Every line below needs to be transcribed without alteration, and no image may be carried over.

# Given data
#####

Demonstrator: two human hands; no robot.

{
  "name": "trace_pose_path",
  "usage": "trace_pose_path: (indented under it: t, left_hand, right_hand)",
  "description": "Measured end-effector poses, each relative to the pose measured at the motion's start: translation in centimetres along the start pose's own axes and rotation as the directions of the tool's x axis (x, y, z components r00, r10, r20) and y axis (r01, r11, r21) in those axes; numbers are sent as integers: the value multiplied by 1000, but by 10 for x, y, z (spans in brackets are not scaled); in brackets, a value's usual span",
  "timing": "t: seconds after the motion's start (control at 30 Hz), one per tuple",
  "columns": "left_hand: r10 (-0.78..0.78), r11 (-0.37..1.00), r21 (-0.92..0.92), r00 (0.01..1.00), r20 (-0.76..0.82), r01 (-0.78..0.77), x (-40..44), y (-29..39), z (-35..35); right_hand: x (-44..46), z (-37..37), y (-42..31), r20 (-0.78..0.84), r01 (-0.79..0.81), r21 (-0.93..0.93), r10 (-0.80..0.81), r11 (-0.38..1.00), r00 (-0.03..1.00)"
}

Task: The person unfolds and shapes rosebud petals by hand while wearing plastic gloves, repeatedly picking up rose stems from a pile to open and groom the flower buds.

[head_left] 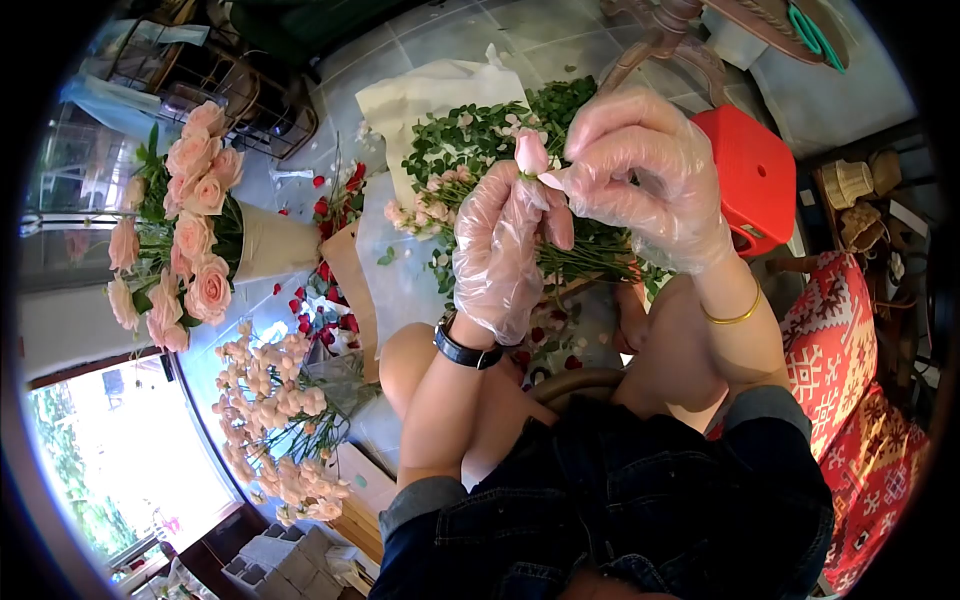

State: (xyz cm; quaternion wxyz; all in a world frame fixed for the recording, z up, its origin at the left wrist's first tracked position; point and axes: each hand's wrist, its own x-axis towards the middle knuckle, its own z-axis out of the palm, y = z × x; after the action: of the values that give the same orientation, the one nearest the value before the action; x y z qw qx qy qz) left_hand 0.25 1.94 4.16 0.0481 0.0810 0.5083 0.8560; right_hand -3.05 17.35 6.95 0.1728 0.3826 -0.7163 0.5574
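Observation:
A pale pink rose (531,152), its bud nearly closed, stands upright above my left hand (498,255). The fingers of that hand wrap round it just below the bloom. My right hand (650,175) is at the flower's right side, with thumb and fingertips pinched on a pale petal (552,181) at the base of the bud. Clear plastic gloves cover both hands. Below and behind them lies a heap of green leafy stems (545,115) with small pink spray roses (430,205); the held rose's stem is mostly hidden by my left hand.
To the left, large peach roses (195,235) stand in a pale bucket (275,242), with a peach bunch (270,410) nearer me. Red petals (325,300) litter the tiled floor. On the right are a red plastic stool (750,180) and a patterned red cushion (840,350).

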Motion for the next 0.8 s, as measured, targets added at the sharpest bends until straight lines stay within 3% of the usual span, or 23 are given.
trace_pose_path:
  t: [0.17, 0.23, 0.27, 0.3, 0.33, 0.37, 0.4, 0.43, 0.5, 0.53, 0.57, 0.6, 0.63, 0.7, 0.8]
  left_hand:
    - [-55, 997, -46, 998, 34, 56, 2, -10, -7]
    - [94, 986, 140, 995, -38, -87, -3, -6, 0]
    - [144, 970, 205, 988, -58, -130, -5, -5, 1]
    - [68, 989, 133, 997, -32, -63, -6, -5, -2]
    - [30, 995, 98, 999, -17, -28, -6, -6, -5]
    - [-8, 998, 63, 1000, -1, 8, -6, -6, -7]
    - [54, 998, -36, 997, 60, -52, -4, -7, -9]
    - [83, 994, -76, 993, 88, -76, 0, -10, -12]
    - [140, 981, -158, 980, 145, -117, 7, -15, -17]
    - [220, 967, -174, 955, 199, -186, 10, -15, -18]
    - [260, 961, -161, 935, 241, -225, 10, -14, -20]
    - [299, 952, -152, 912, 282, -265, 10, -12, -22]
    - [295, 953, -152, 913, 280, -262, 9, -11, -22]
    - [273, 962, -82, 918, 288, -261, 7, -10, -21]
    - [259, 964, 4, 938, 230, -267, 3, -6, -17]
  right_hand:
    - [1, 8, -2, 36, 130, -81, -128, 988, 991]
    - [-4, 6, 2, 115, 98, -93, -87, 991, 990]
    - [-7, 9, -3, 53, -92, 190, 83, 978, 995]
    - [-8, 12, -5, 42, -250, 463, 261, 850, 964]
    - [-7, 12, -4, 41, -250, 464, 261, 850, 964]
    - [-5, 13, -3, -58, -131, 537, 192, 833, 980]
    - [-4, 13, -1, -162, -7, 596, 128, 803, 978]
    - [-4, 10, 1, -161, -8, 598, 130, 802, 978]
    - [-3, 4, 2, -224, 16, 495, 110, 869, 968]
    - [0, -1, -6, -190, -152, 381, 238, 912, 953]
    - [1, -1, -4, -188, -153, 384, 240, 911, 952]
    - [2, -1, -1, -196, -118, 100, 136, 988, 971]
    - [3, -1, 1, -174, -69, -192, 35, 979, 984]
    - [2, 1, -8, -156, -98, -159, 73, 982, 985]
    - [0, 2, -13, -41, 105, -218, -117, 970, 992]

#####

# Result
Demonstrator: two human hands; no robot.

{
  "name": "trace_pose_path",
  "usage": "trace_pose_path: (indented under it: t, left_hand, right_hand)",
  "description": "Measured end-effector poses, each relative to the pose measured at the motion's start: translation in centimetres along the start pose's own axes and rotation as the directions of the tool's x axis (x, y, z components r00, r10, r20) and y axis (r01, r11, r21) in those axes; numbers are sent as integers: the value multiplied by 1000, but by 10 for x, y, z (spans in brackets are not scaled); in brackets, a value's usual span",
  "timing": "t: seconds after the motion's start (control at 30 Hz), one per tuple",
  "columns": "left_hand: r10 (-0.78..0.78), r11 (-0.37..1.00), r21 (-0.92..0.92), r00 (0.01..1.00), r20 (-0.76..0.82), r01 (-0.78..0.77), x (-40..44), y (-29..39), z (-35..35); right_hand: x (-44..46), z (-37..37), y (-42..31), r20 (-0.78..0.84), r01 (-0.79..0.81), r21 (-0.93..0.93), r10 (-0.80..0.81), r11 (-0.38..1.00), r00 (-0.03..1.00)"
}

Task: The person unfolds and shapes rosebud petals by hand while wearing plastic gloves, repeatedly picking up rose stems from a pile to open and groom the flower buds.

[head_left] 

State: (xyz cm; quaternion wxyz; all in a world frame fixed for the recording, z up, its origin at the left wrist's first tracked position; point and axes: each hand's wrist, its own x-axis towards the middle knuckle, its own z-axis out of the palm, y = z × x; after the action: of the values that give the same orientation, the one nearest the value before the action; x y z qw qx qy qz) left_hand 0.25 1.94 4.16 0.0481 0.0810 0.5083 0.8560; right_hand -3.05 17.35 6.95 0.1728 0.3826 -0.7163 0.5574
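Observation:
A pale pink rose (531,152), its bud nearly closed, stands upright above my left hand (498,255). The fingers of that hand wrap round it just below the bloom. My right hand (650,175) is at the flower's right side, with thumb and fingertips pinched on a pale petal (552,181) at the base of the bud. Clear plastic gloves cover both hands. Below and behind them lies a heap of green leafy stems (545,115) with small pink spray roses (430,205); the held rose's stem is mostly hidden by my left hand.
To the left, large peach roses (195,235) stand in a pale bucket (275,242), with a peach bunch (270,410) nearer me. Red petals (325,300) litter the tiled floor. On the right are a red plastic stool (750,180) and a patterned red cushion (840,350).
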
Motion for the next 0.8 s, as measured, targets added at the sharpest bends until straight lines stay within 3% of the usual span, or 23 are given.
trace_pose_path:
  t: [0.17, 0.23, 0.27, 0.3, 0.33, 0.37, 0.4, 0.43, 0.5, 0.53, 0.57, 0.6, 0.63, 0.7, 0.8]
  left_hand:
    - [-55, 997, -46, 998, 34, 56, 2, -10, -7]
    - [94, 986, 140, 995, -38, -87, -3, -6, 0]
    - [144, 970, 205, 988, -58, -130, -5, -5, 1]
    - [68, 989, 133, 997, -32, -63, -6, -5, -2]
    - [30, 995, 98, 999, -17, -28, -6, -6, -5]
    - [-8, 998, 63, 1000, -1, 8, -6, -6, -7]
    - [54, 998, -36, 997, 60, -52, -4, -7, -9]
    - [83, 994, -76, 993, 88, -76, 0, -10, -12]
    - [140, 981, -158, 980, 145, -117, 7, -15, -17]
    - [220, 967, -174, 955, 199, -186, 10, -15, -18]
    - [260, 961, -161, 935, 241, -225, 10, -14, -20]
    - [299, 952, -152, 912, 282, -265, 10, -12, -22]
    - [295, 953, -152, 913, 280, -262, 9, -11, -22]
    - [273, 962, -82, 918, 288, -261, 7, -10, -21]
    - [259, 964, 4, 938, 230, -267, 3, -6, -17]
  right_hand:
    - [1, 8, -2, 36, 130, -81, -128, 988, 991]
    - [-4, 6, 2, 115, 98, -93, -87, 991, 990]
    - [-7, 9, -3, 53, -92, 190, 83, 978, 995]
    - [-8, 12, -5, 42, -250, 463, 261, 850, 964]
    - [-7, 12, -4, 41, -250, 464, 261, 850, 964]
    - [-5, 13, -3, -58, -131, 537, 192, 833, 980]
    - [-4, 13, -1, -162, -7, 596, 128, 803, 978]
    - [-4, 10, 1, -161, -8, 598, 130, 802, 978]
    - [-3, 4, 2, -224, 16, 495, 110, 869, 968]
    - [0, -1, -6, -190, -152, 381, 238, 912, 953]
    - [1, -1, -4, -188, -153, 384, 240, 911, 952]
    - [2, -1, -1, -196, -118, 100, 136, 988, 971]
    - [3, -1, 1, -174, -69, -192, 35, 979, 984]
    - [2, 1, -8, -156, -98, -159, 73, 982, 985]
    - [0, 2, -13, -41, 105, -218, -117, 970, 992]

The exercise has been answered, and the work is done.